It was great to be invited onto BBC Question Time last week. Questions from the audience covered the government’s latest migration policy, its measures to tackle climate change and the drivers and impact of today’s cost-of-living crisis.
On immigration, we discussed the latest government plans to house migrants in ex-military bases instead of accommodating them in hotels.
“A third of the UK’s aid budget is now being spent in this country…because the asylum system is not able to process people fairly…What worries me most of all is… the…short-termism in this rhetoric involves over-promising and under-delivering and ends up stoking a fire of public anger that no politician seems to have any idea how they’re going to put out.“
On climate, the panel talked about whether we can ever get to net zero.
We were asked whether young people should accept they may never be able to afford their own home..
“We’ve got a political system in which short-termism trumps long-termism.
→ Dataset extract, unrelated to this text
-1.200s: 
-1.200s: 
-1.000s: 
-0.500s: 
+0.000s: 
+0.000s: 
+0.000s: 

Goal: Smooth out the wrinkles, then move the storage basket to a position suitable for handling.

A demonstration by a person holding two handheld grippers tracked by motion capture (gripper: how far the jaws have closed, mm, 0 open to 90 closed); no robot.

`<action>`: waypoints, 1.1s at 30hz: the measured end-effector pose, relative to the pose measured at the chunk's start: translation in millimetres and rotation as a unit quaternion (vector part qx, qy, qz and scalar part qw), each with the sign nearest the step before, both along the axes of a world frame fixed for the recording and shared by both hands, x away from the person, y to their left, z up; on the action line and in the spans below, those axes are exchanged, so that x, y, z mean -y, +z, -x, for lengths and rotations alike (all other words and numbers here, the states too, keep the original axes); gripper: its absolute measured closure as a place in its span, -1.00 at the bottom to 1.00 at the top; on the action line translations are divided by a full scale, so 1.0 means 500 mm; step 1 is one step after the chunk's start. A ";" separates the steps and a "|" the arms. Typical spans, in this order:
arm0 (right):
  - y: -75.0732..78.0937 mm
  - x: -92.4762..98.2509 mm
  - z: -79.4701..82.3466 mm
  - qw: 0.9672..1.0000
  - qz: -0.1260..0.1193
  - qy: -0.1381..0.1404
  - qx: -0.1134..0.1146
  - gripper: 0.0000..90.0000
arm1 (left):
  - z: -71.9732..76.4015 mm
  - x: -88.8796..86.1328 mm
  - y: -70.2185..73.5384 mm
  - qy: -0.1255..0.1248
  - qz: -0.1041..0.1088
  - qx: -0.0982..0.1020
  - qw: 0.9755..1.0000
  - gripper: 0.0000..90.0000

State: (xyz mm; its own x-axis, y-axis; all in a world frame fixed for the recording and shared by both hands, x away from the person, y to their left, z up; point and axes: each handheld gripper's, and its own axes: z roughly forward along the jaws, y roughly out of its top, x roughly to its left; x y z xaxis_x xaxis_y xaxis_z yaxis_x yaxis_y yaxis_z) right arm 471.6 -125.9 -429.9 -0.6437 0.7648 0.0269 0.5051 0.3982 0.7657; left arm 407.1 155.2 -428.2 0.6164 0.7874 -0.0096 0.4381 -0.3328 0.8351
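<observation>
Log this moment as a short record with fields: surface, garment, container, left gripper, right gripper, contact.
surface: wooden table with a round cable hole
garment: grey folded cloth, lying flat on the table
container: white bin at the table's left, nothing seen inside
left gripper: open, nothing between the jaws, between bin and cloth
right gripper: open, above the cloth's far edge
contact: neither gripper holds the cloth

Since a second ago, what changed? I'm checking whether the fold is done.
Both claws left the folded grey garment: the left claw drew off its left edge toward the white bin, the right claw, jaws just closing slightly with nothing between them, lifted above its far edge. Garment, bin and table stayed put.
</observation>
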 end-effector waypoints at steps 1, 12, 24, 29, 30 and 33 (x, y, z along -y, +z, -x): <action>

We’re scared to tackle inequality. Those who happen to have wealth are seeing their wealth accumulate at greater rates than we’ve seen in history. But young people can’t get on the property ladder.”
Asked about the cost-of-living crisis, I argued this isn’t something that’s out of our hands, driven by unstoppable external forces; it’s an inequality crisis driven by deliberate policy choices that we have the power to change.
“We talk about a cost-of-living crisis here as if there’s some sort of inevitable mechanism, or invisible hand that’s driving inflation. That’s not what’s happening. We have an inequality crisis. It’s happening because of deliberate policy choices not to protect those who are vulnerable, not to raise the minimum wage, not to tax the wealthy.”